60th Annual Report on Research 2015

1.  Size control in rhombohedral hematite nanoparticles. 

Figure 1. Electron microscopy images of rhombohedral hematite nanoparticles with average sizes of A) 35 nm, B) 50 nm, C) 100 nm, and D) 120 nm with the self-assembled arrays shown.

Rhombohedral hematite nanoparticles with particle sizes from ca. 30 nm to 200 nm were prepared (Figure 1). In several consecutive iterations of the synthesis, nanoparticles size dispersity was improved from ca. 15-20% to 5-10% in standard deviation of the size. Polydispersity index (PDI) measured with the Zetasizer is in the range of 0.025 to 0.035. Synthesised hematite particles with low size dispersity show self-assembly (Figure 1D), which can be advantageous for preparation of porous oxide materials and photonic materials based on colloidal photonic crystals.

In addition to electron microscopy, shown in Figure 1, hematite nanoparticles were characterized by XRD (with the pure hematite phase confirmed), Zetasizer to estimate the size, size dispersity and charge in solution, and UV-vis spectroscopy. The next stage in this project is to work on accessing hematite seeds of smaller sizes than current 30 nm and to prepare larger nanoparticles by their seeded regrowth.

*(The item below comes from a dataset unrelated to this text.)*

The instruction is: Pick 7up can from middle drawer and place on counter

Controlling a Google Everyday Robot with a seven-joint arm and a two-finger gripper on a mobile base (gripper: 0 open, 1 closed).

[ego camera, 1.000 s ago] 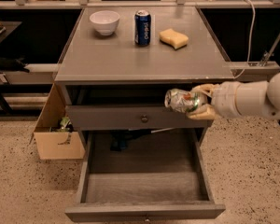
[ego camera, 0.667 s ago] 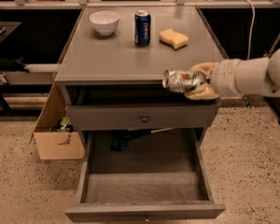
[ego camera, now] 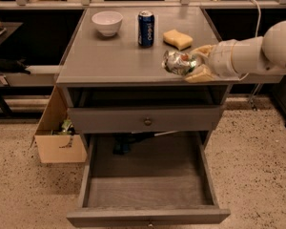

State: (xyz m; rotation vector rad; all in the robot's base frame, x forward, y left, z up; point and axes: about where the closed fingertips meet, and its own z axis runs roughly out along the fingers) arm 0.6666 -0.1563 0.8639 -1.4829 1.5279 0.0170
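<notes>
My gripper (ego camera: 193, 63) is shut on the 7up can (ego camera: 179, 62), a dented green, white and silver can held on its side. It hangs just above the counter (ego camera: 109, 56) near the front right edge. My white arm (ego camera: 250, 51) reaches in from the right. The middle drawer (ego camera: 148, 180) stands pulled out below, its grey floor bare.
On the counter stand a white bowl (ego camera: 107, 22), a taller dark blue can (ego camera: 146, 28) and a yellow sponge (ego camera: 178, 38) at the back. A shut drawer (ego camera: 143, 120) sits above the open one. A cardboard box (ego camera: 57, 137) stands on the floor at the left.
My gripper has lifted the 7up can from in front of the upper drawer up to counter height and a little to the left.
</notes>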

2.  2-D morphologies of iron oxides and oxyhydroxides.

Figure 2. Electron microscopy images of the sheet morphologies of iron oxyhydroxides A) transmission electron microscopy image; B) scanning electron microscopy image.

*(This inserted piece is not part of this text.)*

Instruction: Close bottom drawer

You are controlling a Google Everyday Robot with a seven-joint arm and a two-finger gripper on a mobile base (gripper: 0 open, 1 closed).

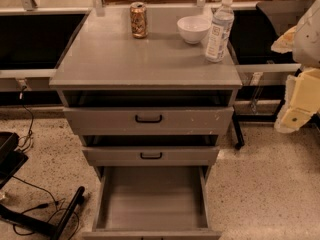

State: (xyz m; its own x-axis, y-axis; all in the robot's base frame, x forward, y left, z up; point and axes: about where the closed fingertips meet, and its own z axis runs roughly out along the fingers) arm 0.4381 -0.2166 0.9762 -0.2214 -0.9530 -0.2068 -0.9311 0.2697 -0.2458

Sheet-like 2-D morphologies of iron oxyhydroxides were prepared by controlled hydrolysis of iron precursors in combination with degradable organic complexing agents, such as formic and oxalic acid and paraformaldehyde. The thickness of the obtained oxide layers are under 2 nm, which gives very large surface area advantageous for many applications, especially degradation and removal of the pollutants. The average sheet size of several samples (such as shown in Figure 2) is remarkably constant. The polydispersity index (PDI) of the colloidal dispersions of these sheets measured with the Zetasizer is 0.062, which is a very low value for such anisotropic particles. We are currently further exploring this system, especially their conversion to hematite with the preservation of the morphology.

3.  Iron oxide nanoparticles with high porosity.

Figure 3. Transmission electron microscopy images of the porous iron oxide nanoparticles A) ellipsoids of ca. 60 nm by 120 nm; B) particles of ca. 30 nm by 60 nm in size.

Since high porosity and large surface area are advantageous for many applications of oxide nanoparticles, we have explored the preparation of porous nanoparticles of iron oxide using controlled hydrolysis in combination with removable organic ligands. Several successful syntheses have achieved smaller particles (ca. 5-10 nm) as a constituent of larger particles of ca. 50-100 nm in size (Figure 3). 50-100 nm is a target size for convenient colloidal deposition of functional monolayers tested previously in this project. The characteristic egg-like shape of these nanoparticles (Figure 3) is inherited from spindle morphologies of akaganeite. The next step in this direction is assuring complete conversion to hematite with the preservation of the porosity.

Figure 4. Optical photographs of iron oxide and oxyhydroxide nanoparticle dispersions A) hematite samples representative of images shown in Figure 1; B) oxyhydroxide samples representative of images shown in Figure 2; B) samples of porous iron oxide shown in Figure 3. 

Optical photographs of the prepared nanoparticle samples are shown in Figure 4. Figure 4A presents several hematite samples of different size. The 2-D morphologies of the iron oxyhydroxide are yellow dispersions in Figure 4B. Porous iron oxide nanoparticles are displayed in Figure 4C; these samples are predominantly hematite, as evidenced from the colour of nanoparticle dispersions.

In terms of applications, we will be seeking collaborations in development of iron and manganese oxide as anode materials for water splitting and photoelectrochemical degradation of pollutants in wastewater. Currently, in collaboration with Dr. Scott Smith (Wilfrid Laurier University, joined MSc student Farah Ateeq), we have obtained promising preliminary results on degradation and removal of organophosphorous compounds. We have tested series of manganese and iron oxide nanoparticles with hydrogen peroxide as an oxidant. We found several systems where reasonably small amount of hydrogen peroxide (0.05 M) can be used successfully and that have broad action against all classes of organophosphorous pollutants. This work is now continued with the transfer of the successful removal systems for the treatment of real wastewater samples. 

Overall, the project in its duration achieved preparation of several classes of photoelectrochemically active oxides, starting with ruthenia and iridium oxide and subsequently manganese and iron oxides. Colloidal preparation for different morphologies of oxide nanoparticles has been successfully developed with size and shape selection, including thin 2-D layers and porous particles advantageous for applications. Nanocomposites of metal oxide with metals (e.g. Au&MnO₂) have been prepared. Photoelectrochemical properties were extensively tested and applications in degradation of pollutants were successfully initiated.